TASK REQUIREMENTS => For this exercise, return all the data word for word, with images left out.

DATA EXTRACT =>
+-------+
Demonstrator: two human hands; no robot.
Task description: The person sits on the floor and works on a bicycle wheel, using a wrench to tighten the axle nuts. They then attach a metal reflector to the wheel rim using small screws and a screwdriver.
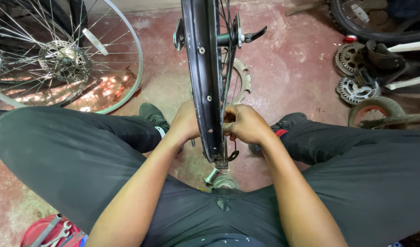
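Between both hands (219, 123), glossy black rim (201, 68)

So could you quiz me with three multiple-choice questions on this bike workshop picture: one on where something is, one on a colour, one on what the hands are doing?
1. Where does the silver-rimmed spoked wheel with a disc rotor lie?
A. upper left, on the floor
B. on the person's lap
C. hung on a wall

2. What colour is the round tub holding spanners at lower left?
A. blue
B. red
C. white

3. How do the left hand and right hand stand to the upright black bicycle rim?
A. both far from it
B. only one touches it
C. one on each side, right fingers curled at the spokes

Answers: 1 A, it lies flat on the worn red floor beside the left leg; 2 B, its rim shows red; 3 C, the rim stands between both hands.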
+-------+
ANSWER TO THIS TASK =>
Demonstrator: two human hands; no robot.
Task description: The person sits on the floor and works on a bicycle wheel, using a wrench to tighten the axle nuts. They then attach a metal reflector to the wheel rim using small screws and a screwdriver.
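Between both hands (219, 123), glossy black rim (201, 68)

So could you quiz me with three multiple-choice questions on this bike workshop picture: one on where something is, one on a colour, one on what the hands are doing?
1. Where does the silver-rimmed spoked wheel with a disc rotor lie?
A. upper left, on the floor
B. on the person's lap
C. hung on a wall

2. What colour is the round tub holding spanners at lower left?
A. blue
B. red
C. white

3. How do the left hand and right hand stand to the upright black bicycle rim?
A. both far from it
B. only one touches it
C. one on each side, right fingers curled at the spokes

Answers: 1 A, it lies flat on the worn red floor beside the left leg; 2 B, its rim shows red; 3 C, the rim stands between both hands.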

That covers the exercise completely.